BY: MERI PERRA

It’s possible the expression, keep soldiering on was created for people just like Corporal David Macdonald. In recent years, Macdonald has climbed the Himalayas, run two half-marathons and he just completed his first full marathon. He continues to serve in the Canadian Forces as a reservist, while working as the national partnerships director at Wounded Warriors Canada.

It’s not a bad list of accomplishments, considering that just six years ago, Macdonald spent three weeks in a coma at the U.S. military hospital in Germany, with no fewer than 47 broken bones in his body.

“I was involved in a vehicle roll-over on a combat patrol near the end of my tour. I broke my pelvis, I dislocated my left leg, and that had to be surgically put back in,” Macdonald said. “And I had a traumatic brain injury.”

Beyond his injuries, Macdonald says that waking up in Germany, alone, having left his platoon behind, was worse than any injury he suffered.

“[You spend] two years, training, living together, we bonded,” Macdonald said. “To find out that they were still in Afghanistan and I was halfway around the world was just devastating to hear. I wanted to be back with my platoon mates.”

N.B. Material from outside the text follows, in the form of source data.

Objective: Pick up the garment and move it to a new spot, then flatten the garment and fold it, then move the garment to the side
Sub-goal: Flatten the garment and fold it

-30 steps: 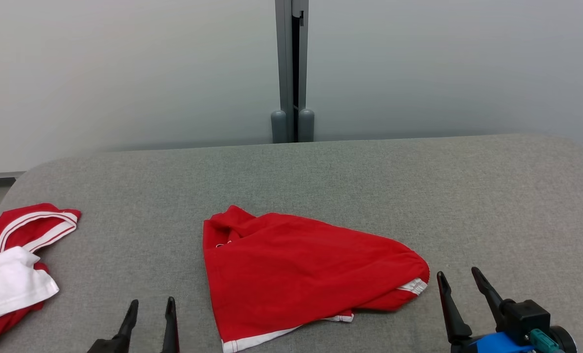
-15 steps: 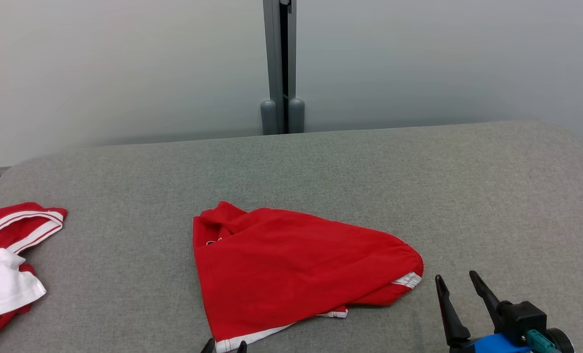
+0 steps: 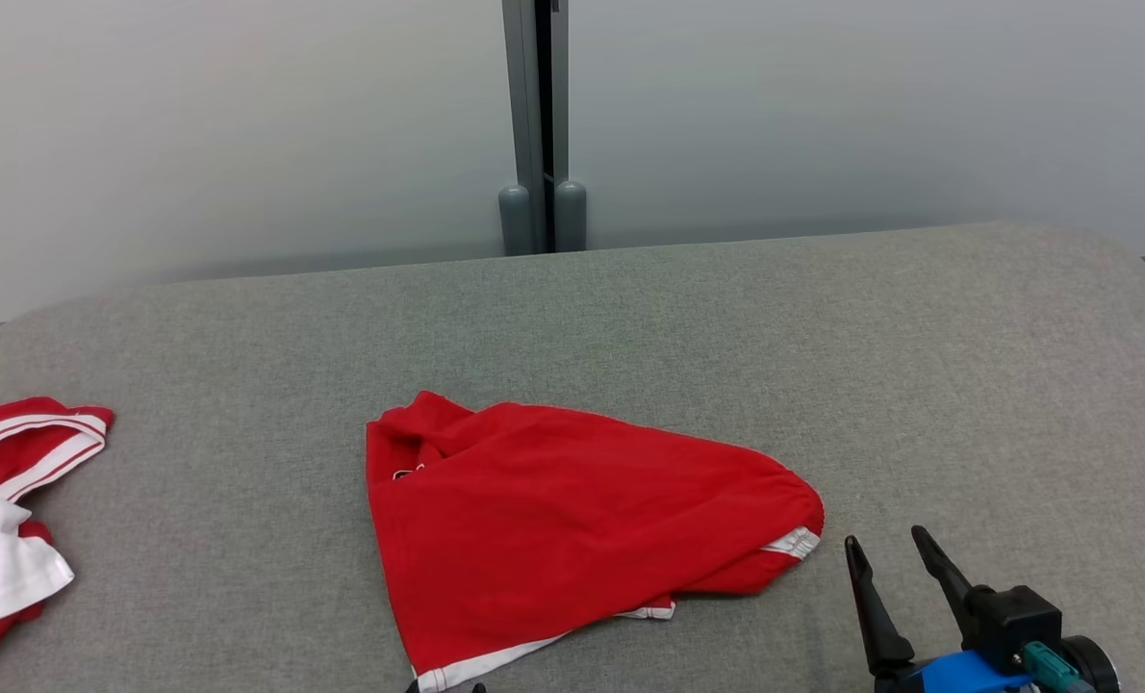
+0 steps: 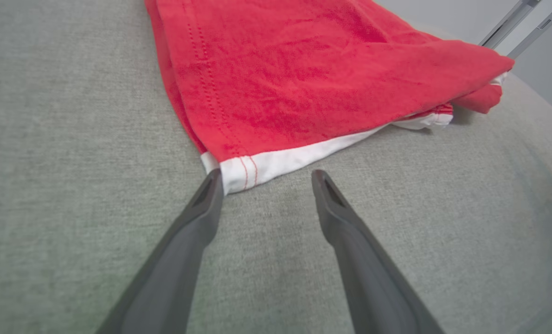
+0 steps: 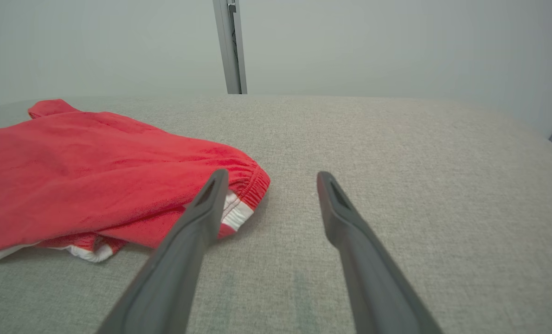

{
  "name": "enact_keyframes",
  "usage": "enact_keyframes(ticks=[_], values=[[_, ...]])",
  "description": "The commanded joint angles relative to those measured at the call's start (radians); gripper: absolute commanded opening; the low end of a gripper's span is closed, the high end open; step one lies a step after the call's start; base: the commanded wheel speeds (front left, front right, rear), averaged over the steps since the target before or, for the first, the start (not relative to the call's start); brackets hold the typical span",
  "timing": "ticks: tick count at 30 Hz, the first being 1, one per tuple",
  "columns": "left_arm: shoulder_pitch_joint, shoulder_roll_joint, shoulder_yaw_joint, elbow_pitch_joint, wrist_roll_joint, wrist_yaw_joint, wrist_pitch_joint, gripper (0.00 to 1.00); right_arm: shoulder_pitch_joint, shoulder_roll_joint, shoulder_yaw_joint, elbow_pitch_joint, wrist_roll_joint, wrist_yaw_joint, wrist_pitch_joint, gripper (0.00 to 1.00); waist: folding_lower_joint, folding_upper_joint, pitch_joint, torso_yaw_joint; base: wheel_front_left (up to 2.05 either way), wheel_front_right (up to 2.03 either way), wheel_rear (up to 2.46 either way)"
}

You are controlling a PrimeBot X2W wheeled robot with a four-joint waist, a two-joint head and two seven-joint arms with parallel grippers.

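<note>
A red garment (image 3: 553, 520) with white trim lies crumpled in the middle of the grey padded table (image 3: 919, 385). In the left wrist view my left gripper (image 4: 266, 172) is open, low over the table. Its left fingertip (image 4: 211, 183) sits at the white hem corner of the garment (image 4: 304, 79). In the head view the tips of the left gripper (image 3: 445, 687) just peek up at the bottom edge. My right gripper (image 3: 885, 549) is open just right of the garment's cuffed end. In the right wrist view the right gripper (image 5: 271, 175) holds nothing, and the garment (image 5: 95, 171) lies to its left.
A second red and white garment (image 3: 5, 520) lies at the table's left edge. A pale wall with a grey post (image 3: 534, 125) stands behind the table. Bare grey surface stretches to the right and far side.
My left gripper has moved right, from the lower left to the garment's near hem corner. The head camera has shifted a little. The right gripper and the garment have stayed put.
</note>
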Motion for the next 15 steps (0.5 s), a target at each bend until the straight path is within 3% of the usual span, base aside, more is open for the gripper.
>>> enact_keyframes(ticks=[1,7,8,9,10,15], values=[[-0.021,0.006,0.003,0.002,-0.007,-0.001,-0.003,1.00,-0.010,-0.001,0.001,0.001,-0.004,0.000,-0.003,1.00,0.0000,0.0000,0.001,-0.003,0.00,0.00,0.00],[-0.030,0.005,0.019,0.012,-0.024,-0.001,-0.003,0.98,-0.016,-0.001,0.010,0.005,-0.011,0.000,-0.003,1.00,0.0000,0.0000,0.012,-0.024,0.00,0.00,0.00],[-0.030,0.005,0.021,0.013,-0.023,-0.001,-0.003,0.51,-0.014,-0.001,0.014,0.009,-0.008,0.000,-0.003,1.00,0.0000,0.0000,0.013,-0.026,0.00,0.00,0.00],[-0.032,0.006,0.023,0.012,-0.021,-0.001,-0.003,0.31,-0.015,-0.001,0.019,0.011,-0.004,0.000,-0.003,1.00,0.0000,0.0000,0.016,-0.028,0.00,0.00,0.00],[-0.036,0.007,0.025,0.009,-0.017,-0.001,-0.003,0.00,-0.016,-0.001,0.023,0.014,0.000,0.000,-0.003,1.00,0.0000,0.0000,0.020,-0.030,0.00,0.00,0.00],[-0.049,0.013,0.038,0.001,-0.009,-0.001,-0.003,0.00,-0.022,-0.002,0.048,0.043,0.033,0.000,-0.003,1.00,0.0000,0.0000,0.038,-0.027,0.00,0.00,0.00]])
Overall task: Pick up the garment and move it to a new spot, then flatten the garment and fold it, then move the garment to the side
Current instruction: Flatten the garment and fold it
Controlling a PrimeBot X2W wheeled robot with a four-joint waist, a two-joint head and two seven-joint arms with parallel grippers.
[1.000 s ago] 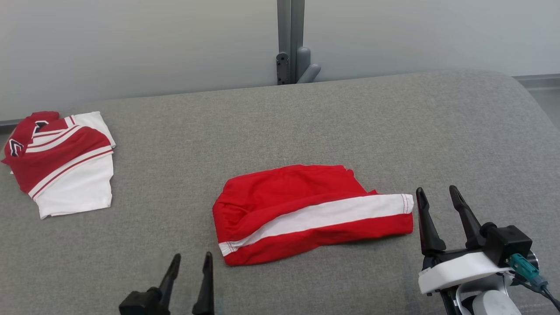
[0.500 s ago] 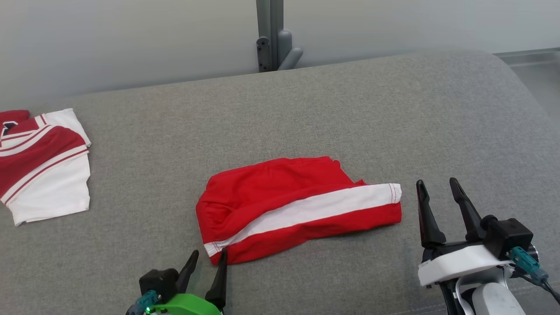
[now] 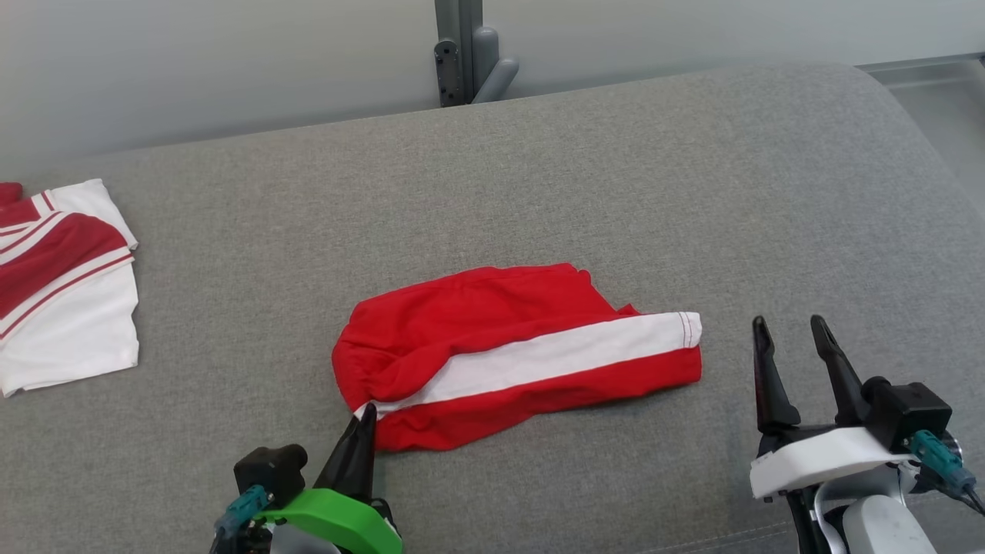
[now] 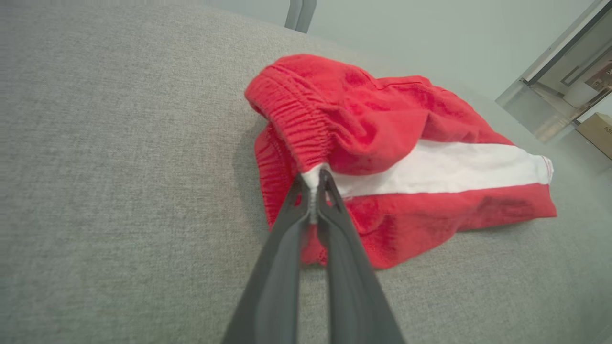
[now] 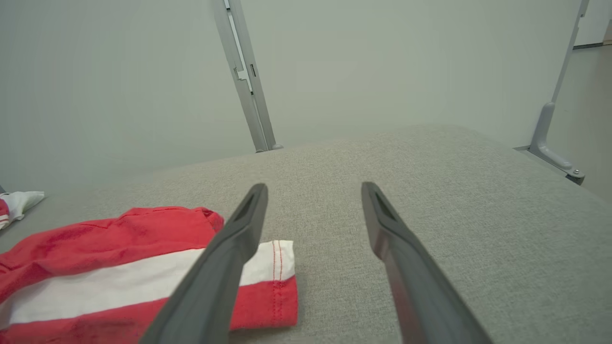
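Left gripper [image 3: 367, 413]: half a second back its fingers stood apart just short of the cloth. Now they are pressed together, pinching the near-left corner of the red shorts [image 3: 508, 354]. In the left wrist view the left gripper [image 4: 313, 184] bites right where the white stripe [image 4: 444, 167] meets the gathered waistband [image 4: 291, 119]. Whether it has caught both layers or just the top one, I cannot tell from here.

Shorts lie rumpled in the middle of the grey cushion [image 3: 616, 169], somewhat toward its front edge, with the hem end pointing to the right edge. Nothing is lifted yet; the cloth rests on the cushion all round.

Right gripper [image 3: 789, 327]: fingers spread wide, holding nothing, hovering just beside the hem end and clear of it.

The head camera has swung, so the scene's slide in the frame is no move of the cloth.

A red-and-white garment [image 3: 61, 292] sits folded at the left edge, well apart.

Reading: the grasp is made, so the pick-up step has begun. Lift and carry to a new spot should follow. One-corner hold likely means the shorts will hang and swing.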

Today, Macdonald, like many injured members of the Canadian Forces, is living with effects of PTSD as well as his traumatic brain injury. He has no memory of the incident which changed his life forever. And while he is learning to accept the reality that some memories have disappeared (he says there are moments from his high school days which are gone forever), the fact that he can not remember this specific, significant moment in his life has been particularly hard to accept.

“My last memory in Afghanistan was orders the morning before the patrol,” Macdonald said.

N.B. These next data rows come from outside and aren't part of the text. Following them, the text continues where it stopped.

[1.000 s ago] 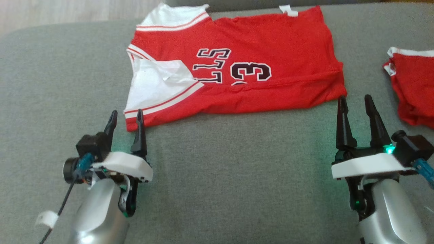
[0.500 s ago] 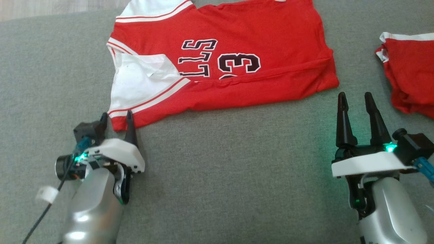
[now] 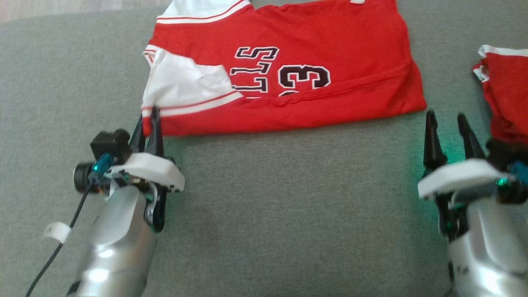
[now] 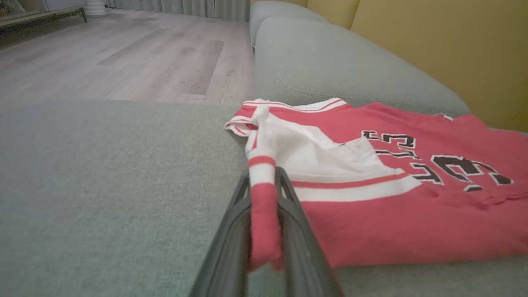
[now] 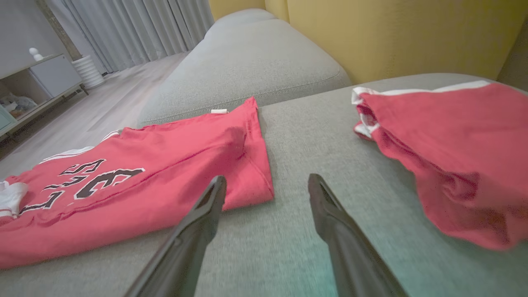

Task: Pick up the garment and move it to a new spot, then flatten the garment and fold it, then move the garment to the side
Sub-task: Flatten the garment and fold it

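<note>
While pinching the red jersey (image 3: pixel 350 41) by its eight-o'clock sleeve hem (image 4: pixel 262 165) in left gripper (image 3: pixel 148 115), close wide-spread right gripper (image 3: pixel 446 114) on four-o'clock corner (image 3: pixel 414 106); lift evenly.

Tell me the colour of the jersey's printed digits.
Black digits, white-outlined, on the red fabric jersey; head view best.

text | jersey (image 3: pixel 350 45) | black letters "LLS", upside down in head view | digit "3" | rest covered

We are in a home's living room: we see a grey sofa (image 4: pixel 330 62), wood-plank floor (image 4: pixel 123 53), long curtains (image 5: pixel 136 29) and a low cabinet (image 5: pixel 53 74).
</note>
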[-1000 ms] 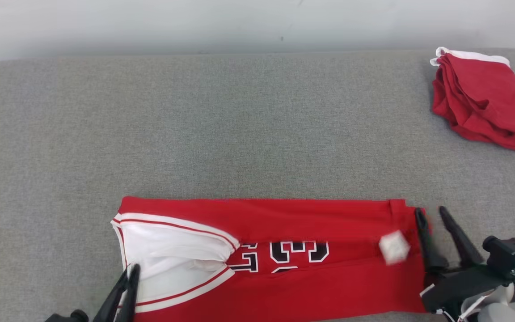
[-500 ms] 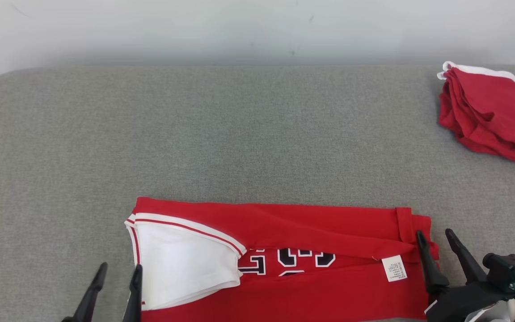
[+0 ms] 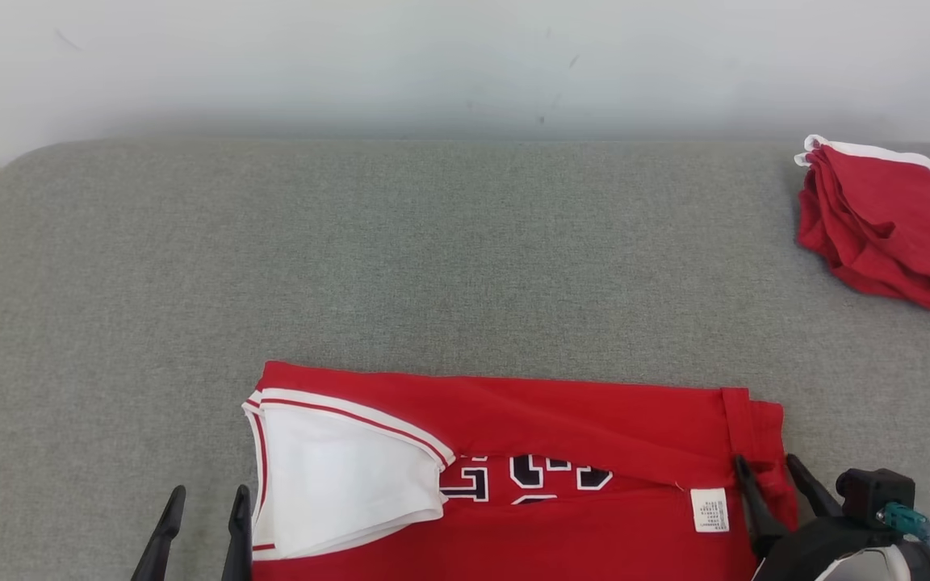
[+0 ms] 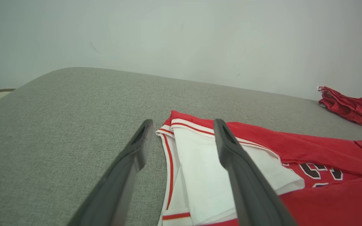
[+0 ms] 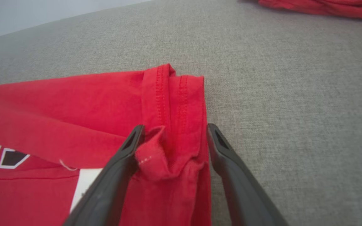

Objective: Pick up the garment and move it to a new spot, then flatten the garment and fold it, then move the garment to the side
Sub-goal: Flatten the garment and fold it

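Left gripper [image 3: 209, 495] has released the garment [image 3: 562, 420] since a second ago; jaws now spread, just left of its white-trimmed end, over bare counter [image 3: 433, 258]. Garment lies folded flat at the counter's near edge, white label [image 3: 710, 510] settled. Right gripper [image 3: 765, 464] jaws spread, straddling the bunched right hem, not pinching. Second red garment [image 3: 885, 218] far right, well apart.

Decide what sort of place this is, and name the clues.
Probably a garment-folding workstation: a grey padded table against a bare wall, holding a part-folded red jersey and another red garment set aside.
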Available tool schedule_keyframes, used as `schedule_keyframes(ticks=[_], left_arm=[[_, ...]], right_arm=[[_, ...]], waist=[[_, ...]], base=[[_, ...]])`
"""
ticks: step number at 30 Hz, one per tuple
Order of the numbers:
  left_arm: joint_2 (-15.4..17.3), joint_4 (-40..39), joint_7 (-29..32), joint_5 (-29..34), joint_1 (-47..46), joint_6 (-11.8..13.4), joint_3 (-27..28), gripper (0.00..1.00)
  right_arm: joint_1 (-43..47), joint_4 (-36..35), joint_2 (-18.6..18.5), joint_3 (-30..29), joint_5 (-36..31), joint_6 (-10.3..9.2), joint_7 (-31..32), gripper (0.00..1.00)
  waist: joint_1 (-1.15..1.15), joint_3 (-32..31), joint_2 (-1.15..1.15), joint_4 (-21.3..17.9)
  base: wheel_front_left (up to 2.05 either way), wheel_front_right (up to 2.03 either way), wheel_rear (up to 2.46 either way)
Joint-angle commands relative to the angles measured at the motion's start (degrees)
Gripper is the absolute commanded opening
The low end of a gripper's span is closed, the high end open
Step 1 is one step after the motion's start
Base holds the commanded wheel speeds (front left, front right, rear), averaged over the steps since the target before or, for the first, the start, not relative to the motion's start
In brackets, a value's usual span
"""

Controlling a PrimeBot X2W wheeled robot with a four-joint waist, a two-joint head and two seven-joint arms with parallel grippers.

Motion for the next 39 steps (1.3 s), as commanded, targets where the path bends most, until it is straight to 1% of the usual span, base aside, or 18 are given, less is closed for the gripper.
schedule_keyframes(ticks=[1,6,9,10,11,12,13,18,22,28,31,38,39], left_arm=[[-0.1,0.0,-0.3,0.3,0.2,-0.2,0.4,1.00],[-1.1,0.1,-0.3,1.0,0.5,-1.0,1.2,1.00],[-1.6,0.3,-0.3,1.4,0.7,-1.6,1.9,1.00],[-1.6,0.3,-0.3,1.4,0.6,-1.8,2.0,1.00],[-1.7,0.3,-0.3,1.5,0.5,-1.9,2.2,1.00],[-1.8,0.3,-0.3,1.6,0.4,-1.9,2.3,1.00],[-1.9,0.3,-0.3,1.6,0.3,-2.0,2.4,1.00],[-2.2,0.6,-0.3,1.8,-0.3,-2.4,2.8,1.00],[-2.4,0.9,-0.3,1.8,-0.4,-2.6,3.3,1.00],[-2.5,1.1,-0.3,1.8,-0.4,-2.8,4.0,1.00],[-2.6,1.3,-0.3,1.7,-0.1,-2.7,4.2,1.00],[-2.6,1.6,-0.3,1.4,-0.1,-2.7,4.7,1.00],[-2.6,1.6,-0.3,1.4,-0.1,-2.7,4.7,1.00]], right_arm=[[0.3,0.4,0.3,-0.2,-0.1,-0.04,0.2,1.00],[1.8,1.8,1.2,-1.5,0.4,-0.04,1.7,1.00],[2.6,2.6,2.0,-1.0,1.3,-0.04,4.2,1.00],[2.7,2.5,2.3,-0.8,1.7,-0.04,4.4,0.80],[2.7,2.3,2.4,-0.6,1.9,-0.03,4.7,0.40],[2.6,2.1,2.4,-0.3,2.0,-0.02,4.8,0.04],[2.4,1.8,2.4,-0.1,2.2,-0.02,4.5,0.00],[0.9,1.1,1.4,-0.5,2.8,-0.04,3.2,0.00],[-0.1,1.5,-1.0,-2.6,2.8,-0.06,1.8,0.00],[-1.2,1.4,-3.6,-5.6,2.2,-0.05,1.7,0.00],[-1.0,-0.9,-3.3,-5.3,3.5,-0.05,2.5,0.00],[0.3,-11.6,-1.3,-0.1,11.1,-0.04,5.7,0.00],[0.3,-11.6,-1.3,-0.1,11.1,-0.04,5.7,0.00]], waist=[[0.00,-0.1,0.00,0.2],[0.00,-0.3,0.00,0.5],[0.00,-0.4,0.00,0.4],[0.00,-0.4,0.00,0.4],[0.00,-0.4,0.00,0.3],[0.00,-0.3,0.00,0.3],[0.00,-0.2,0.00,0.3],[0.00,0.0,0.00,0.4],[0.00,-0.1,0.00,0.3],[0.00,-0.3,0.00,-0.2],[0.00,-0.5,0.00,-0.7],[0.00,-0.9,0.00,-1.4],[0.00,-0.9,0.00,-1.4]], base=[[0.00,0.00,0.00],[0.00,0.00,0.00],[0.00,0.00,0.00],[0.00,0.00,0.00],[0.00,0.00,0.00],[0.00,0.00,0.00],[0.00,0.00,0.00],[0.00,0.00,0.00],[0.00,0.00,0.00],[0.00,0.00,0.00],[0.00,0.00,0.00],[0.00,0.00,0.00],[0.00,0.00,0.00]])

We hear stories about the challenges members of the Canadian Forces who are living with PTSD and brain injury face. There are the facts: roughly six per cent of the Canadian military personnel deployed in Afghanistan have acquired brain injuries as a result of their service. In the U.S., this number skyrockets to 22 per cent of all military injuries. If you’re in the military, having a brain injury increases your chances of also having PTSD.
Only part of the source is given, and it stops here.